=== Aim of the exercise ===
Restate every line of the material, word for word.

━━━ Given information

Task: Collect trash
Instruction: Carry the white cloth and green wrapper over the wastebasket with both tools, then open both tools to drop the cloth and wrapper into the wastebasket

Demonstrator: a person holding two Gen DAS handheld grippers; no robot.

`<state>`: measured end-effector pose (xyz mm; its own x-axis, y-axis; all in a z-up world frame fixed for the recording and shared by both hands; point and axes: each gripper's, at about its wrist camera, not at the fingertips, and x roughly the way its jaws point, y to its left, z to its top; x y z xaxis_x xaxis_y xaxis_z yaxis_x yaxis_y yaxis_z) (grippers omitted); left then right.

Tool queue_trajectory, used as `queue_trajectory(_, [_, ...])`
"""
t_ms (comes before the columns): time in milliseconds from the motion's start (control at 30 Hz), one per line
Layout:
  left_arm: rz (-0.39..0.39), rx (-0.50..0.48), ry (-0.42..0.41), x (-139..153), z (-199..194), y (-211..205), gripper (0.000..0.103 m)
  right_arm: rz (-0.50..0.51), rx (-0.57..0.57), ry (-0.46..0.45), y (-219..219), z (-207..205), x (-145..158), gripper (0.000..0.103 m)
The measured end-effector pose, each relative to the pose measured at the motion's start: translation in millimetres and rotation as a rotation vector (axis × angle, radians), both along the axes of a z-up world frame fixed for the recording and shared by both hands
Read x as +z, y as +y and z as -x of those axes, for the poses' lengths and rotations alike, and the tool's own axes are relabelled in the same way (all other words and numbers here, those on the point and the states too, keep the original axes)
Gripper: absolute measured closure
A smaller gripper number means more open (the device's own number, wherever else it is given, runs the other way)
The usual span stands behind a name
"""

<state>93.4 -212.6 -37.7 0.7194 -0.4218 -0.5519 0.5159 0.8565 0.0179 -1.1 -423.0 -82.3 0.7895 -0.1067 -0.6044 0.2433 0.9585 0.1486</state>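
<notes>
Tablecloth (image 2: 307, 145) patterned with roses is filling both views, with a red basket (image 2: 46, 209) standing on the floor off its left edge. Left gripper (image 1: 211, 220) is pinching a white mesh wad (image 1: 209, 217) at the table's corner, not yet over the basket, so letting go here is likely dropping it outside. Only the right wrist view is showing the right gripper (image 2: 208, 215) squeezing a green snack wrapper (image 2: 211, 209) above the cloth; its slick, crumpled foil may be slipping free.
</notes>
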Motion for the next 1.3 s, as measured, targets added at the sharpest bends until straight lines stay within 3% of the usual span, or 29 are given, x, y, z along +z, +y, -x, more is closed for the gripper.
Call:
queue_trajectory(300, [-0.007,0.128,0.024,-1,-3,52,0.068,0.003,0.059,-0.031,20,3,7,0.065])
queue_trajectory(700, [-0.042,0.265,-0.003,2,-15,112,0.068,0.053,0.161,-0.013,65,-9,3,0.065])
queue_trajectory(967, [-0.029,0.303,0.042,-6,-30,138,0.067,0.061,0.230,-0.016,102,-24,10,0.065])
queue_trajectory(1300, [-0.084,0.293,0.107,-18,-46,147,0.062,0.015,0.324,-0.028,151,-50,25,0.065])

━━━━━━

=== Answer below ===
Task: Collect trash
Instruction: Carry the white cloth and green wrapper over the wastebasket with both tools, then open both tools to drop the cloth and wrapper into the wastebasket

Demonstrator: a person holding two Gen DAS handheld grippers; no robot.

`<state>`: measured end-effector pose (xyz mm; its own x-axis, y-axis; all in a z-up world frame fixed for the recording and shared by both hands; point and axes: each gripper's, at about its wrist camera, not at the fingertips, and x roughly the way its jaws point, y to its left, z to its top; x y z xaxis_x xaxis_y xaxis_z yaxis_x yaxis_y yaxis_z) (grippers omitted); left then right.

Tool queue_trajectory, used as `queue_trajectory(_, [_, ...])`
"""
t_ms (comes before the columns): time in milliseconds from the motion's start (control at 30 Hz), one per line
Layout:
  left_arm: rz (-0.39..0.39), rx (-0.50..0.48), ry (-0.42..0.41), x (-139..153), z (-199..194), y (-211..205), gripper (0.000..0.103 m)
  right_arm: rz (-0.50..0.51), rx (-0.57..0.57), ry (-0.46..0.45), y (-219..219), z (-207..205), x (-145..158), gripper (0.000..0.103 m)
The measured end-effector pose, each relative to the pose measured at the motion's start: translation in millimetres and rotation as a rotation vector (axis × angle, radians), both along the axes of a z-up world frame fixed for the recording and shared by both hands
Read x as +z, y as +y and z as -x of those axes, for the poses' lengths and rotations alike, and the tool's own axes are relabelled in the same way (all other words and numbers here, those on the point and the states too, keep the original axes)
Gripper: absolute measured closure
A smaller gripper number means more open (the device's own number, wherever else it is given, runs the other way)
The usual span stands behind a name
"""

<state>93.4 -212.6 -37.7 0.7194 -0.4218 -0.5519 0.5159 0.8565 0.0179 -1.1 -423.0 -82.3 0.7895 -0.1067 -0.6044 0.2433 0.9585 0.1486</state>
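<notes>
Tablecloth (image 2: 307, 145) patterned with roses is filling both views, with a red basket (image 2: 46, 209) standing on the floor off its left edge. Left gripper (image 1: 211, 220) is pinching a white mesh wad (image 1: 209, 217) at the table's corner, not yet over the basket, so letting go here is likely dropping it outside. Only the right wrist view is showing the right gripper (image 2: 208, 215) squeezing a green snack wrapper (image 2: 211, 209) above the cloth; its slick, crumpled foil may be slipping free.
</notes>
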Motion for the next 1.3 s, as measured, targets added at the sharpest bends until straight lines stay within 3% of the usual span, or 29 are given, x, y, z along +z, +y, -x, more is closed for the gripper.
Call:
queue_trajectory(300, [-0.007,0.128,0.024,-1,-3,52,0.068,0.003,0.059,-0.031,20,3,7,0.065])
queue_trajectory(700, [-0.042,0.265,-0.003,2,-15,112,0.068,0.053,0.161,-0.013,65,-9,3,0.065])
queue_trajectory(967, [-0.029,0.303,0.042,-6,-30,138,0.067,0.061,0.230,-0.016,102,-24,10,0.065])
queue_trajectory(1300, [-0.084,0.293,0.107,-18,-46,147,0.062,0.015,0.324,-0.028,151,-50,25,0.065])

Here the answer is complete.